Fonte: Raul Rodrigues/GOVBA
Com o slogan 'A prevenção está em
nossas mãos', o Governo do Estado lançou uma campanha contra o coronavírus
nesta terça-feira (17). A iniciativa reforça as medidas mais importantes a
serem adotadas neste primeiro momento, como lavar as mãos, utilizar álcool em
gel 70% e evitar lugares com aglomerações, procurando manter uma distância de
um metro entre as pessoas. Participaram do lançamento os secretários de
Comunicação Social, André Curvello, da Saúde, Fábio Villas-Boas, e da Educação,
Jerônimo Rodrigues.
Toda a campanha, incluindo um vídeo
institucional, com 27 segundos, está disponível para download no site da Secretaria de Comunicação Social (Secom). “A
comunicação é uma ferramenta fundamental para esta luta contra o coronavírus e
pode ser determinante para a prevenção. Nesta primeira fase, estamos fazendo um
apelo aos meios de comunicação, digital ou não, para que veiculem essa
campanha, para que ela atinja a maior quantidade de pessoas em todo o estado,
com foco principalmente na limpeza e na higienização”, explicou André
Curvello.
O cuidado com fake news também foi
destacado por Curvello. “As informações falsas não contribuem em nada para o
desenvolvimento da sociedade. Então, fazemos este apelo ao povo: cuidado com as
informações de whatsapp, procurem os canais de comunicação institucionais e os
veículos mais tradicionais para se informarem sobre o coronavírus".
Bahia preparada
O secretário da Saúde afirmou que o
trabalho na Bahia para controlar o coronavírus foi iniciado há 60 dias, assim
que começou a epidemia na China. “O planejamento começou com um aspecto
fundamental, que é a capacidade de fazer diagnóstico. Para isso, nós fizemos
uma ampliação do Laboratório Central, adquirimos equipamentos e testes
diagnósticos que somente agora outros laboratórios públicos do país estão
começando a comprar e não estão mais encontrando. Enquanto outros estados
demoram até cinco dias para obter o resultado, nós detectamos o vírus em até 24
horas”.
Segundo o Vilas-Boas, são mais de 600
casos suspeitos em toda a Bahia e 13 confirmados até o momento. “Ou seja, 2%
foram confirmados, o que significa que 98% dos casos não eram coronavírus”.

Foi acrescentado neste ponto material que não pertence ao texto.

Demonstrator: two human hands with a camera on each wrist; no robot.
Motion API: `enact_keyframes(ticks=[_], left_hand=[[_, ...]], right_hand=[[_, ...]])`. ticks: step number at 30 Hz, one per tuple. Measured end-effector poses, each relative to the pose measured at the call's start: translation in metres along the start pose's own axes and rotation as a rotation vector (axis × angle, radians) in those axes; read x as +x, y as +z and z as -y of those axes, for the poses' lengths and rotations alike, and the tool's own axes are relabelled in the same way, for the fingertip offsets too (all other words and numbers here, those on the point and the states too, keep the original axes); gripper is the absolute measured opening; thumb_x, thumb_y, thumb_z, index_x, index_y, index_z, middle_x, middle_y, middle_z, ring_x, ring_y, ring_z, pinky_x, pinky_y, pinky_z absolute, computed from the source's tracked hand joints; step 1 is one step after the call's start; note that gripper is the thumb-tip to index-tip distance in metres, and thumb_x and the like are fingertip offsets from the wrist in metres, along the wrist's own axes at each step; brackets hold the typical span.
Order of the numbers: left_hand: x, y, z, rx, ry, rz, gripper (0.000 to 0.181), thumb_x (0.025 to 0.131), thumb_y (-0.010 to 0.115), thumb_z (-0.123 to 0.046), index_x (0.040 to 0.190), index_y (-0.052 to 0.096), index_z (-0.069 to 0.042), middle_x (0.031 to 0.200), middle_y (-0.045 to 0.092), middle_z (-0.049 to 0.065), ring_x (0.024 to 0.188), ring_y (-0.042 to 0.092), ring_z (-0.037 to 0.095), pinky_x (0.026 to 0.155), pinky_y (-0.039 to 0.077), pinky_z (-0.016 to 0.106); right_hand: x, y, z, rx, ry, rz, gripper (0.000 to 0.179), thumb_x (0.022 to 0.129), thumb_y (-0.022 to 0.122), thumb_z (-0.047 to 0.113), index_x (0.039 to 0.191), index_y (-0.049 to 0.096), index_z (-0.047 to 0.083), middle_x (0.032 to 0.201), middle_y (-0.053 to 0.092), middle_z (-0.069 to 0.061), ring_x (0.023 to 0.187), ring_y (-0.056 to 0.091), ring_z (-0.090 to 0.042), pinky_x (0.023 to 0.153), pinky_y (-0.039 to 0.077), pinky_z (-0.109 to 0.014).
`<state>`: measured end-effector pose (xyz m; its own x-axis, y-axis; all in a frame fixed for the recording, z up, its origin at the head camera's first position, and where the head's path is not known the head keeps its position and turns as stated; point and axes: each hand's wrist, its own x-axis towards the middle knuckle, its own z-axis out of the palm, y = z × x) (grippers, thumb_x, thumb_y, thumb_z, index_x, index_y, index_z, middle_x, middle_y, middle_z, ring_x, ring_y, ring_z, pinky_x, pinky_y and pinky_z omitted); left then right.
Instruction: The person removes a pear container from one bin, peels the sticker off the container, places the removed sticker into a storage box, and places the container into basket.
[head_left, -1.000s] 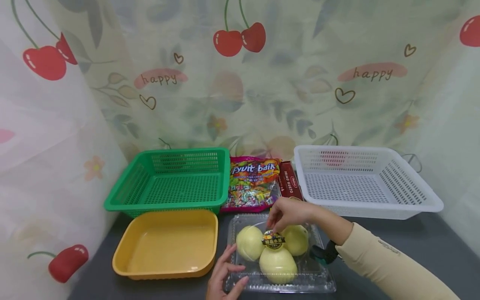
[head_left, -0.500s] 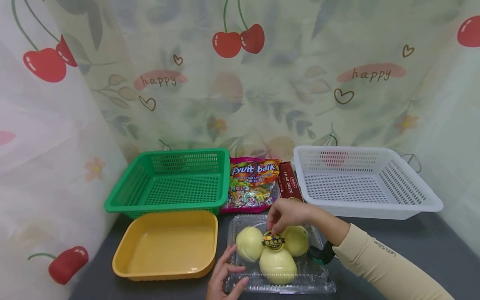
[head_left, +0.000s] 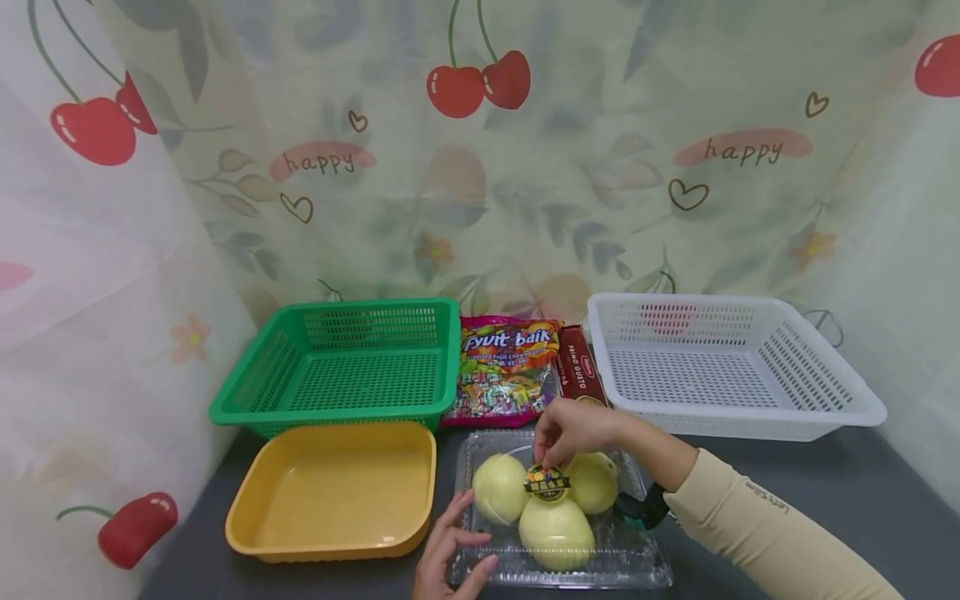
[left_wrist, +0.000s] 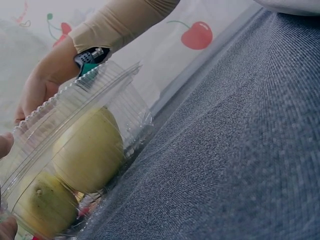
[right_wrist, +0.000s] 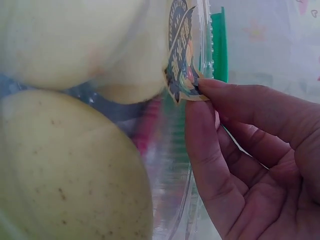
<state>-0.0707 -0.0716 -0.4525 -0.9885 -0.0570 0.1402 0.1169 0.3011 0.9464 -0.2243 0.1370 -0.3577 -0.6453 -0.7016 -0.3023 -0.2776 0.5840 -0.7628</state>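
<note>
A clear plastic clamshell box point(head_left: 626, 554) holds three pale yellow-green round fruits point(head_left: 556, 533) and stands on the dark cloth. On its lid sits a round black and gold sticker point(right_wrist: 181, 65) with Chinese lettering. My right hand point(head_left: 573, 429) reaches over the box and pinches the sticker's edge between thumb and fingertip; in the right wrist view that edge point(right_wrist: 192, 95) is bent up off the plastic. At the box's front left corner my left hand point(head_left: 450, 550) rests with spread fingers against the lid; only fingertips point(left_wrist: 6, 145) show in the left wrist view.
A yellow tray point(head_left: 330, 492) stands left of the box, with a green basket point(head_left: 352, 412) behind it. Farther back are a candy bag point(head_left: 502, 367), a dark red packet point(head_left: 579, 367) and a white basket point(head_left: 735, 417). A printed curtain point(head_left: 480, 208) closes the back.
Both hands keep nearly the same place. The right fingertips draw the sticker's edge slightly; the view shifts a little.
</note>
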Motion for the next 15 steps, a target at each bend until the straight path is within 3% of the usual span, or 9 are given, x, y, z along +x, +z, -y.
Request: enact_keyframes(ticks=[8,15], left_hand=[[-0.0004,-0.0005,0.0007,-0.014,-0.026,0.007,0.016,0.075,0.075,-0.013,0.089,0.066,-0.013,0.138,0.049,0.002,0.137,0.032,0.03,0.11,0.029,0.048],[-0.0002,0.0,0.0016,0.002,0.01,-0.006,0.016,0.075,0.075,-0.014,0.088,0.066,-0.014,0.137,0.05,-0.002,0.136,0.034,0.03,0.109,0.03,0.048]], right_hand=[[-0.0002,-0.0001,-0.0005,0.024,0.003,0.0,0.004,0.082,0.065,-0.001,0.081,0.068,-0.003,0.075,0.068,-0.007,0.063,0.06,-0.008,0.06,0.055,-0.026],[-0.0004,-0.0017,-0.0011,0.036,0.004,0.003,0.004,0.083,0.065,0.001,0.082,0.068,-0.001,0.075,0.068,-0.006,0.064,0.061,-0.01,0.06,0.055,-0.027]])
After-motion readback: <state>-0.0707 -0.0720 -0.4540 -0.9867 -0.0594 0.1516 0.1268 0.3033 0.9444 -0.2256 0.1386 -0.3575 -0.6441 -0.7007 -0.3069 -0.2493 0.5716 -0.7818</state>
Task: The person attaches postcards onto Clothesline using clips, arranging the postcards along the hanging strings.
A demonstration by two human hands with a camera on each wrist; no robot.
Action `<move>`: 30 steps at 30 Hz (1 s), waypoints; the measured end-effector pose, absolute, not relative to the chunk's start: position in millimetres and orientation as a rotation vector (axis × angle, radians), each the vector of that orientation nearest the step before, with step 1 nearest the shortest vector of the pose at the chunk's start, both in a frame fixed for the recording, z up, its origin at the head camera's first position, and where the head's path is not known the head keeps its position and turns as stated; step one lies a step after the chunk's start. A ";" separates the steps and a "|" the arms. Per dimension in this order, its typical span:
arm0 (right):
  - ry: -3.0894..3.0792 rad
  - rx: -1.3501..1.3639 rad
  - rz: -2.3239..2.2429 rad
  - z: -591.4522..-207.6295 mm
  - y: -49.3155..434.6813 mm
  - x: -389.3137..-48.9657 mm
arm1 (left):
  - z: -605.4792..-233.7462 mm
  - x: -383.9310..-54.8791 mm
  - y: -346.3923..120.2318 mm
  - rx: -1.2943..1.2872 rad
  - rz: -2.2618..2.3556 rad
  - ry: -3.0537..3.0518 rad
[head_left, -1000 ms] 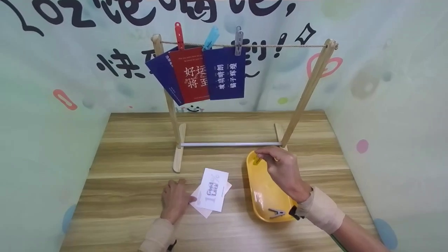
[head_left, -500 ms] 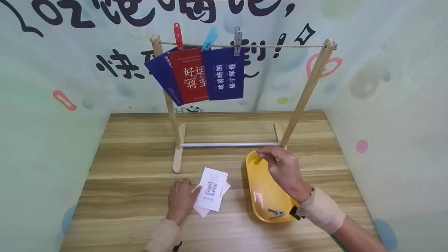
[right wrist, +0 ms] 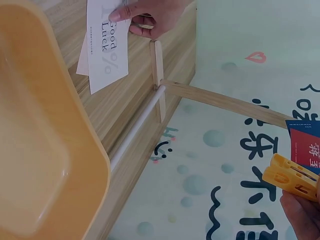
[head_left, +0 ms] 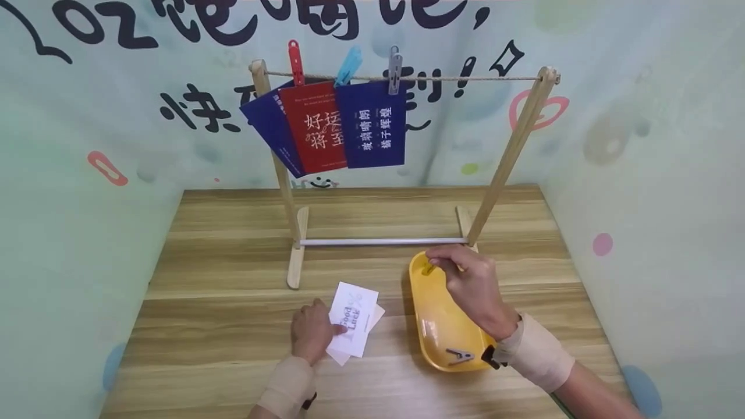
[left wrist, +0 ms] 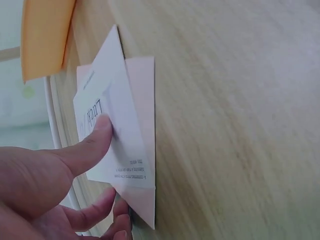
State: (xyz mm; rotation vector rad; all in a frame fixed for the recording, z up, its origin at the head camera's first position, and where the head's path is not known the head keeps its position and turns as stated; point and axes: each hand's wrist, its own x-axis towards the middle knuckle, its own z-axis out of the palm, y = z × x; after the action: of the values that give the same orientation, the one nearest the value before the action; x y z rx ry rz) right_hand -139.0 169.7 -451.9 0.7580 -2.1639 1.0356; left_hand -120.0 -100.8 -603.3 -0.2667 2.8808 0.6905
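A white card [head_left: 359,305] printed "Good Luck" lies crosswise over a pale pink card [left wrist: 142,85] on the wooden table. My left hand [head_left: 311,333] pinches the white card's left side, thumb on the printed face and fingers at its edge, partly hidden beneath. Over the far end of a yellow tray [head_left: 430,331], my right hand [head_left: 474,285] pinches a yellow clothespin [right wrist: 290,176] between thumb and fingers. Inside the tray's near end sits a grey clothespin [head_left: 460,355].
Behind the hands stands a wooden rack with a left post [head_left: 285,180], a right post [head_left: 512,157] and a string [head_left: 465,78]. Red, light blue and grey clothespins hold a tilted blue card [head_left: 273,128], a red card [head_left: 317,128] and another blue card [head_left: 372,125] there.
My left hand has moved right, from beside the cards onto the white card, its thumb now over the print. The right hand stays over the tray with the yellow clothespin.
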 end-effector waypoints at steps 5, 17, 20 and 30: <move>-2.169 0.759 1.039 -454.9 169.5 -138.4 | -601.8 -126.8 -109.8 -0.255 0.757 2.782; -2.189 0.734 1.006 -456.9 170.0 -137.3 | -595.6 -131.7 -133.4 -0.312 1.181 2.533; -2.185 0.725 1.021 -456.6 169.8 -137.3 | -593.4 -132.9 -139.2 -0.308 1.164 2.535; -2.135 0.760 1.032 -460.4 168.9 -138.6 | -593.4 -134.7 -155.4 -0.359 1.261 2.566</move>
State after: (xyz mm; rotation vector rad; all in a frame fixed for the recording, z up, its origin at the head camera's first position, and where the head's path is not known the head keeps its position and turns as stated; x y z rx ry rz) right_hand -138.6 168.9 -460.4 0.7597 -2.1350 1.0316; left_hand -134.7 -155.4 -593.4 -0.3593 2.5662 1.2615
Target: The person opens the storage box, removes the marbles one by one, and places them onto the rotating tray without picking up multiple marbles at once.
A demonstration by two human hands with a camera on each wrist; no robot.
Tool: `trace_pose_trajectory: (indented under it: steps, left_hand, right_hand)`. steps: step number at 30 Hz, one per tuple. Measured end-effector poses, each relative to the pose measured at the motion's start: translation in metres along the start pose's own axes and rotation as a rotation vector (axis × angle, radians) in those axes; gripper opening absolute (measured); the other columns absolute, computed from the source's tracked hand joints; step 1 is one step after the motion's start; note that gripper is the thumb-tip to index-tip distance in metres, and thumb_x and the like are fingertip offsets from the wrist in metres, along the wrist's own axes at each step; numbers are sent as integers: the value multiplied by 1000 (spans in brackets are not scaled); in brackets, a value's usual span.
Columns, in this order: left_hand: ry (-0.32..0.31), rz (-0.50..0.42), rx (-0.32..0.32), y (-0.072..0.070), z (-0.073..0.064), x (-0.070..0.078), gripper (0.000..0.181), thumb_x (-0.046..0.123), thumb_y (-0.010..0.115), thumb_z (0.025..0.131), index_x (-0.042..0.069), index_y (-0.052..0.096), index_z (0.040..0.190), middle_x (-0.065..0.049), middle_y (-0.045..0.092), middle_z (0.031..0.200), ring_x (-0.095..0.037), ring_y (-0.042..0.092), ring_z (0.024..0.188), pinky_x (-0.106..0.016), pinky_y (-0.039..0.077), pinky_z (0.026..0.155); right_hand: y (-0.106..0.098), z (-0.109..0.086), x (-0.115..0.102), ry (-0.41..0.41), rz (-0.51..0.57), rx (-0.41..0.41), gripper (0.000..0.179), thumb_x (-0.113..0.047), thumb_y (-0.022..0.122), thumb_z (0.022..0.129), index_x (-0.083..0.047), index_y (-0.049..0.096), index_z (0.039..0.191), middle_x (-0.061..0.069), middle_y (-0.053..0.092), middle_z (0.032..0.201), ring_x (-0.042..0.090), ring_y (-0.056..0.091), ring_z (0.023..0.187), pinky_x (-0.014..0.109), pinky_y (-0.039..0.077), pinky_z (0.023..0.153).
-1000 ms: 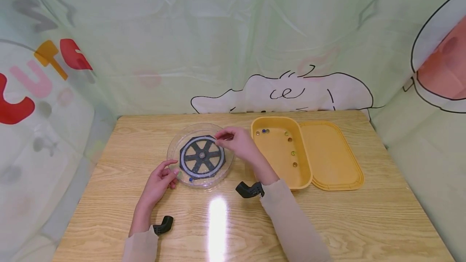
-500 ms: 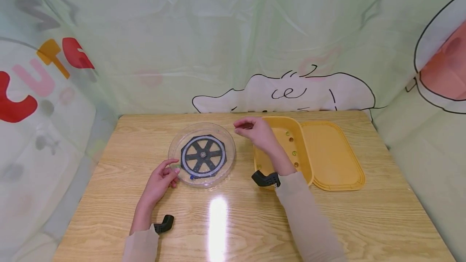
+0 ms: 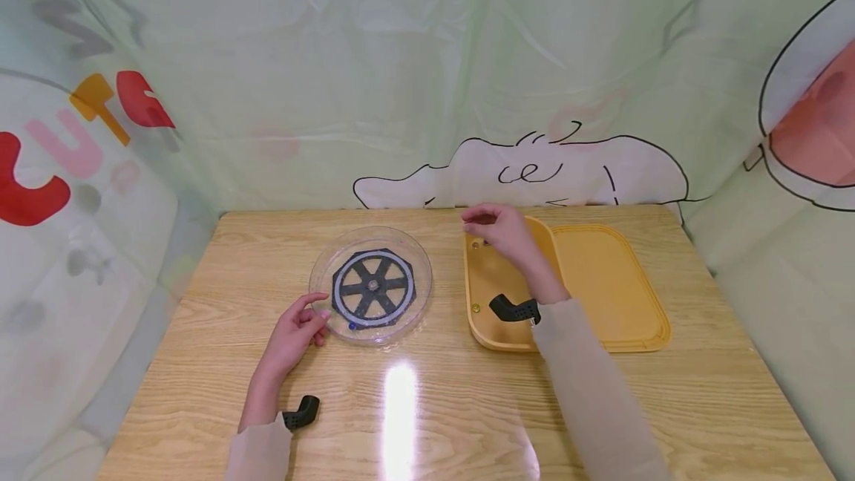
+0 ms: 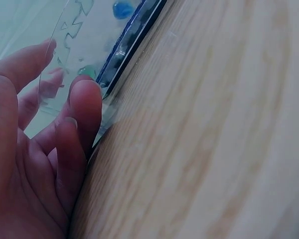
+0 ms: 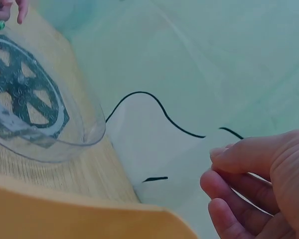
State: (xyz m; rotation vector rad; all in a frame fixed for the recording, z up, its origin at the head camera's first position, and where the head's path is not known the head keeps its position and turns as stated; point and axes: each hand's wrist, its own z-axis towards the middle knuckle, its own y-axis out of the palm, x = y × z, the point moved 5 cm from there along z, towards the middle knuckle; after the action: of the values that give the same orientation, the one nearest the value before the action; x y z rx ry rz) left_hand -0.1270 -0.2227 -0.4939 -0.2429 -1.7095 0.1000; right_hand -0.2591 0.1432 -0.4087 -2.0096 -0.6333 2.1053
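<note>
My left hand (image 3: 297, 329) holds the left edge of a clear round dish (image 3: 419, 310), index finger at the rim and the other fingers curled low beside it. A green marble (image 4: 87, 71) shows at the thumb tip in the left wrist view. A blue marble (image 3: 352, 326) lies at the dish's near side. A dark spoked wheel shape (image 3: 374, 286) shows in the dish's middle. My right hand (image 3: 504, 234) hovers over the far left part of a yellow box (image 3: 497, 336). Its fingers are loosely bent, with nothing visible between thumb and fingers.
Marbles (image 3: 476, 308) lie in the yellow box, some hidden under the right hand and forearm. A flat yellow lid (image 3: 604, 280) lies against the box's right side. The wooden table (image 3: 334, 414) ends at a hanging printed cloth (image 3: 300, 95) behind.
My right hand has moved right, from over the dish's far right edge to above the yellow box. My left hand stays at the dish's left edge.
</note>
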Motion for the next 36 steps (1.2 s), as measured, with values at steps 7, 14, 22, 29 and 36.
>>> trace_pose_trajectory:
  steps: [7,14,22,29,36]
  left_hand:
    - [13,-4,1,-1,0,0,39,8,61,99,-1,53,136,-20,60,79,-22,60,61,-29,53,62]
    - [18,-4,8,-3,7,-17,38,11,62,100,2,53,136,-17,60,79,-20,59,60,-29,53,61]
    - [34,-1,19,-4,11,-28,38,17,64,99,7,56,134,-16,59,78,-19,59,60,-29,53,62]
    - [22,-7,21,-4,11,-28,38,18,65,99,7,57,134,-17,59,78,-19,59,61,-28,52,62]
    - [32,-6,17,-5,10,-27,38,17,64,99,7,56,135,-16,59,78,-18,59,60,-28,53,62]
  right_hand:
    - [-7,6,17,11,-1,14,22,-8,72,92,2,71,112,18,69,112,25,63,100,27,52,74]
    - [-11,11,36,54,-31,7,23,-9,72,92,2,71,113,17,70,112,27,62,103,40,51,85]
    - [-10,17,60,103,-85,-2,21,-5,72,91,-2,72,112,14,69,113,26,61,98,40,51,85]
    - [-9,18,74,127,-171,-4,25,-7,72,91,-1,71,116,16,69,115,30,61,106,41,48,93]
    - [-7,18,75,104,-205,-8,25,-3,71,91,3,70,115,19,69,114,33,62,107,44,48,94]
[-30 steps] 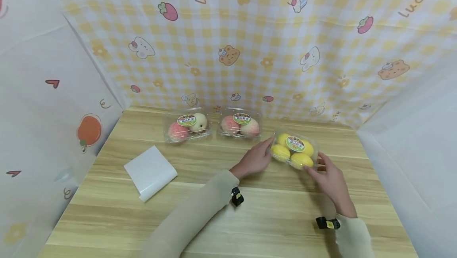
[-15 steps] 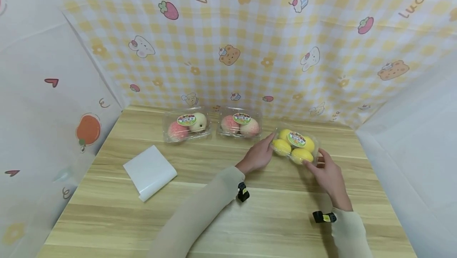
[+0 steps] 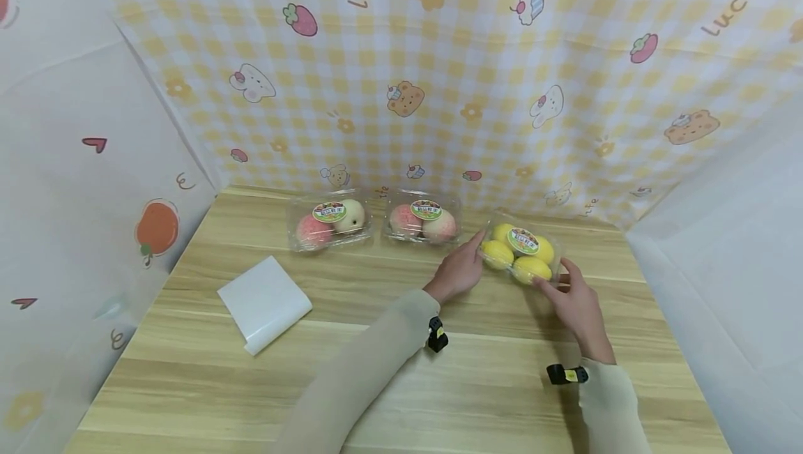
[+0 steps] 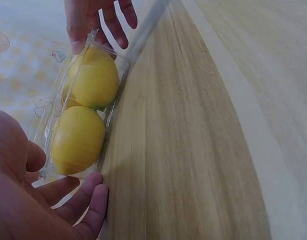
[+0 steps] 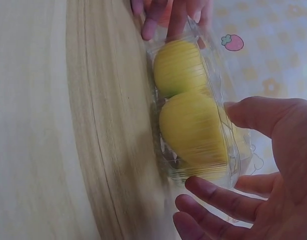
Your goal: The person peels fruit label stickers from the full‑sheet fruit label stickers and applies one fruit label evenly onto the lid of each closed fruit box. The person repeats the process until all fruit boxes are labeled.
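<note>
Toward the back right of the table, a clear plastic fruit box (image 3: 507,270) holds several yellow lemons (image 3: 532,270) and bears an oval label (image 3: 523,240). My left hand (image 3: 458,273) holds its left end, with the thumb up and the fingers low by the tabletop in the left wrist view. At the right end, my right hand (image 3: 580,309) grips the box, its thumb (image 5: 248,112) on the lid's edge and its fingertips (image 5: 201,185) against the side. The undersides of the lemons are hidden.
Two similar clear boxes with pink and cream peaches, the left peach box (image 3: 314,231) and the middle peach box (image 3: 408,220), stand along the back. A white sheet (image 3: 260,297) with a curled edge lies at left. A checked curtain (image 3: 351,91) hangs behind.
Both hands have moved the lemon box slightly back, toward the curtain, and a little right. The peach boxes and the white sheet have stayed put.
</note>
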A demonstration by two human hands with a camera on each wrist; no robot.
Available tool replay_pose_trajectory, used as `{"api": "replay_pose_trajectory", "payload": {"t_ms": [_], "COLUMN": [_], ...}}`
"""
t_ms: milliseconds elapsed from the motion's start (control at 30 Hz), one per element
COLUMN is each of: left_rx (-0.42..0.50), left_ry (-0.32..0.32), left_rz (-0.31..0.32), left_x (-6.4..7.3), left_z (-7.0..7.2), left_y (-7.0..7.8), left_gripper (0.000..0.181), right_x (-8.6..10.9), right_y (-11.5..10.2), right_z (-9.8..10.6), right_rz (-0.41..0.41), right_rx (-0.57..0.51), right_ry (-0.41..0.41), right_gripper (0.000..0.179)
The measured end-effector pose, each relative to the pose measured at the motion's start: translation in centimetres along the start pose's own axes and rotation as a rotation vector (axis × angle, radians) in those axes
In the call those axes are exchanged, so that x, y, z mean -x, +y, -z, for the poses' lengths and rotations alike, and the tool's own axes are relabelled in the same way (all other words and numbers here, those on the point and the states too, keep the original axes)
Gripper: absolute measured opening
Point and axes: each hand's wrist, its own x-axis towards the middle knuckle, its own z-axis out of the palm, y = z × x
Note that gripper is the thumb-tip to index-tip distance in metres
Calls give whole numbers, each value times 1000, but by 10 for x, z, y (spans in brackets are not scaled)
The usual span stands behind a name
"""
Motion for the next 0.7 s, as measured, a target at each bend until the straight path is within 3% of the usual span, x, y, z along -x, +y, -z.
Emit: {"api": "replay_pose_trajectory", "payload": {"t_ms": [167, 400, 700], "left_rx": [3, 1, 25], "left_ry": [13, -9, -26], "left_rz": [7, 37, 46], "left_x": [-17, -5, 3], "left_z": [-13, 0, 3], "left_y": [-15, 2, 6], "left_gripper": [59, 58, 59], "right_x": [-3, -3, 0], "right_y": [0, 0, -4], "right_z": [0, -1, 2], "right_rz": [-1, 5, 10], "right_rx": [-15, -15, 18], "right_ry": [3, 9, 34], "right_gripper": [102, 102, 96]}}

O secretário lembrou ainda que, na
Bahia, ainda não há a contaminação comunitária, aquela que ocorre sem que seja
possível identificar a origem. “Nós temos planejada a próxima onda, quando
haverá transmissão comunitária, e as pessoas infectadas estarão em número
maior, com as mais graves precisando de respiração mecânica. Hoje nós temos a
condição de montar imediatamente 140 leitos de UTI na Bahia e vão chegar mais
respiradores. Nossa capacidade está além do que precisamos. Nas próximas duas semanas,
de cada 100 casos identificados, cinco vão precisar de ventilação
mecânica”.
De acordo com ele, o planejamento é
que os pacientes que necessitarem de ventilação mecânica seja atendidos em
Salvador. “Eles ficarão no [Instituto] Couto Maia, que terá a maior centro de
terapia intensiva dedicado a esses pacientes do país”.
Barreiras sanitárias
Em relação às barreiras sanitárias
nas BRs 101,116 e 242, o secretário da Saúde disse que "todos os ônibus e
caminhões serão parados. Quem tiver alteração de temperatura será acompanhado.
Vamos atuar nos aeroportos de Salvador, Porto Seguro, Vitória da Conquista e
Ilhéus, verificando os voos, especialmente os provindos de São Paulo e Rio de
Janeiro”.
Educação
A Bahia possui mais de três milhões
de estudantes, contabilizando cerca de 800 mil matrículas apenas na rede
estadual em 2020. “Somente de professores, merendeiras e outros profissionais
da educação, são 60 mil trabalhadores que continuam recebendo seus salários
normalmente, enquanto as aulas estiverem suspensas [nas cidades com casos
confirmados de coronavírus]”, informou Jerônimo Rodrigues.
Segundo o secretário, a intenção é
não deixar os estudantes parados, disponibilizando material para estudo por
meio das redes sociais, dos grupos de whatsapp das escolas, ou mesmo
encadernado nas próprias unidades. “Os calendários também serão adequados, para
que os alunos não sejam prejudicados. A nossa preocupação é com quem está no
terceiro ano do Ensino Médio, que vai prestar Enem, vestibular e concursos”.